### PROMPT
Each line below from the one containing "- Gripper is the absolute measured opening" through the one containing "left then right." is to be given again exactly, and no line outside that span.

### Data excerpts
== == ==
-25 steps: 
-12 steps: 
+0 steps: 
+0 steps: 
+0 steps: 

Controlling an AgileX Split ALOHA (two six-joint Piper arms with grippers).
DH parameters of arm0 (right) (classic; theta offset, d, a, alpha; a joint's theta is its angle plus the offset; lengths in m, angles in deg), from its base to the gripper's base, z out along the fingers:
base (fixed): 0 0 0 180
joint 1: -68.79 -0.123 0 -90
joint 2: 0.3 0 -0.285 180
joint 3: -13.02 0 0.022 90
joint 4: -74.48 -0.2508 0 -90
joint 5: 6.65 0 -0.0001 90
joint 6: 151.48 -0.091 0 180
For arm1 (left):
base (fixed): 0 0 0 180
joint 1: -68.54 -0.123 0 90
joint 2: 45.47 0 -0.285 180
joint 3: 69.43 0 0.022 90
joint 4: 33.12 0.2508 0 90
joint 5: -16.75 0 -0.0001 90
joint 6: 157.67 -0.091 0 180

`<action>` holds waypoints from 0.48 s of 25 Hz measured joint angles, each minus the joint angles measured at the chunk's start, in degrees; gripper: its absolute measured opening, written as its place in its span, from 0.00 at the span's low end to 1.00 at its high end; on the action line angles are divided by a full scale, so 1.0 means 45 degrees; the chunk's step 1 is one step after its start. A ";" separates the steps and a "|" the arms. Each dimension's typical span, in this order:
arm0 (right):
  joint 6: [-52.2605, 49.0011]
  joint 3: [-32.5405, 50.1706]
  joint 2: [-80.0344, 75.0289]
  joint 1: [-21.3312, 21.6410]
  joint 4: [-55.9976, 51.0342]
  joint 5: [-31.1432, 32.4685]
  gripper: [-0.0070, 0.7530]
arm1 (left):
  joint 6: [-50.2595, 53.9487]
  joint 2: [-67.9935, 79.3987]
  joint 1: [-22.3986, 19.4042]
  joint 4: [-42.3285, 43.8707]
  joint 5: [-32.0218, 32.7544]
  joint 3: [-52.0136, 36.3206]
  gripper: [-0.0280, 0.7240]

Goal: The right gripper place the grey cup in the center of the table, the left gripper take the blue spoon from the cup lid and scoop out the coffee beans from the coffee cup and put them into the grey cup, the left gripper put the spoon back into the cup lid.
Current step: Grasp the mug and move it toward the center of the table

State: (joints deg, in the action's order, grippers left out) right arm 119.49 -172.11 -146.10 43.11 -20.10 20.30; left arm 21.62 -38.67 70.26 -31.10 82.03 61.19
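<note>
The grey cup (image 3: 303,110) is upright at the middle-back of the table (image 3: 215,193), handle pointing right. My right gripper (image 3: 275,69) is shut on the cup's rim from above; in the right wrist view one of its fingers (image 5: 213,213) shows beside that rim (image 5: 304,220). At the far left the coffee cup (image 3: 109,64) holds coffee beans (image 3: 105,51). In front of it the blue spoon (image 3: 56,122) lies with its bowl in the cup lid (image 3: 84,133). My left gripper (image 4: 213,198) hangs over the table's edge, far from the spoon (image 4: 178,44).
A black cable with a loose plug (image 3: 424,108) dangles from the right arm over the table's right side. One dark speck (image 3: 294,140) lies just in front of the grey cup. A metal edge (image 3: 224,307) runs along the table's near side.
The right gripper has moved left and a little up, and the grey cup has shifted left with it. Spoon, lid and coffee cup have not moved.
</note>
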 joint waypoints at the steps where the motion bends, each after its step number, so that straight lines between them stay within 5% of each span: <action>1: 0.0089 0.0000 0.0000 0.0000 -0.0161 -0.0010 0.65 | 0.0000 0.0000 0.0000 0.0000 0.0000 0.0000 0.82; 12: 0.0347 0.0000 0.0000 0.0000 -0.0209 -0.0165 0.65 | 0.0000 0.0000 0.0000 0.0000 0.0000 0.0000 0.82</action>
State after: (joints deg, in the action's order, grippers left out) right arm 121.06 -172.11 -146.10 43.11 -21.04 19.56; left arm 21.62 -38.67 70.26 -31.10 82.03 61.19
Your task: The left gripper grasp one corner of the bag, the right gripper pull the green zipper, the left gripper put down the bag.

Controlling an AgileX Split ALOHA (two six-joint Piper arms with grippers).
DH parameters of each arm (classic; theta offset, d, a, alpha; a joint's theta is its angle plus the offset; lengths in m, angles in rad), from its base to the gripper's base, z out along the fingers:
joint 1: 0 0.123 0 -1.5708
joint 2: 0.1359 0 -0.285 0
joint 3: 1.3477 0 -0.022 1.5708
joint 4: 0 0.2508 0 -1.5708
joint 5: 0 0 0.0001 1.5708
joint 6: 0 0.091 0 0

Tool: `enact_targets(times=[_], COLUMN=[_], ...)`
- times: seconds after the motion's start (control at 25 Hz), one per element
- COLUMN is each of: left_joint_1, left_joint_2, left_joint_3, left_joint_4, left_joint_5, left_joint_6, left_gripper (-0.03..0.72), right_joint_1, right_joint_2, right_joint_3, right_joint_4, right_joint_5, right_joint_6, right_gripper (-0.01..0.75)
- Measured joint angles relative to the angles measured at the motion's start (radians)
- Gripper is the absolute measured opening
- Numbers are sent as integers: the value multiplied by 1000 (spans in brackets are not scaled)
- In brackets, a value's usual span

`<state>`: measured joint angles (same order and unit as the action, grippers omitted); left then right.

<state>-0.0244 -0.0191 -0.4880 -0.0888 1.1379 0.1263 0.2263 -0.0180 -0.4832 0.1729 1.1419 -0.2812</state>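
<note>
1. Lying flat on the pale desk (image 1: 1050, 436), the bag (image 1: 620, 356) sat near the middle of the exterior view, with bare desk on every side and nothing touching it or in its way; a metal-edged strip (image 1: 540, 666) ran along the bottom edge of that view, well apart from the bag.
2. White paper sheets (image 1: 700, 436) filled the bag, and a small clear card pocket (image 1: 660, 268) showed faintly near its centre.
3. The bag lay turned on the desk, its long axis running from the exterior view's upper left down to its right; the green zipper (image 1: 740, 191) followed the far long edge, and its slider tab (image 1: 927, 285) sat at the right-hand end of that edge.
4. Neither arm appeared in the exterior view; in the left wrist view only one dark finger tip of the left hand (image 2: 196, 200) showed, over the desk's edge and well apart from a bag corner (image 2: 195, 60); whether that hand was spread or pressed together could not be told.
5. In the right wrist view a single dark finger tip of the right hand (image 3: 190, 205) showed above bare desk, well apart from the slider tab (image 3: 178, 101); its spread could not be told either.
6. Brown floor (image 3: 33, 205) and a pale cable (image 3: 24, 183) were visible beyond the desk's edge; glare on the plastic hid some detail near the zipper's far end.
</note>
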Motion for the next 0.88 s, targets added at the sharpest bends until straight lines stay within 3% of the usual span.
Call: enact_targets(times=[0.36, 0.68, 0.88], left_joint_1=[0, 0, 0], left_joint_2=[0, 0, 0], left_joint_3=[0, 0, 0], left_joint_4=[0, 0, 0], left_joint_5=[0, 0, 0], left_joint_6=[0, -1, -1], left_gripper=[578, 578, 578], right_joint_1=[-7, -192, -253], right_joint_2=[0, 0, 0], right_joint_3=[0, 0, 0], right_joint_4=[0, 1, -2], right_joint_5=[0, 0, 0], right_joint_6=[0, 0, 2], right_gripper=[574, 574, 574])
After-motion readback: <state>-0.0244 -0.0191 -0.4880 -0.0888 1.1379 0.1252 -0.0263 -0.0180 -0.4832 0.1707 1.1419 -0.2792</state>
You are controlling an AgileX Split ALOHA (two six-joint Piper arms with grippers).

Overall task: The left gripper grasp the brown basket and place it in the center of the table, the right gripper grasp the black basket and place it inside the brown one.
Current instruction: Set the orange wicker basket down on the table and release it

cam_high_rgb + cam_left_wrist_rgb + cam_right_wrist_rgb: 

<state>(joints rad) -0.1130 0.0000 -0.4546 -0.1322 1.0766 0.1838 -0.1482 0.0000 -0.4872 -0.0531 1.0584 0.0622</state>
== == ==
### ANSWER BOX
- Gripper is the absolute measured opening
- Numbers are sent as integers: the value multiplied by 1000 (spans in brackets are not scaled)
- In brackets, a value's usual span

`<state>`: measured joint angles (same order and unit as the action, grippers omitted); left then right.

The answer stands, and there is nothing more to add.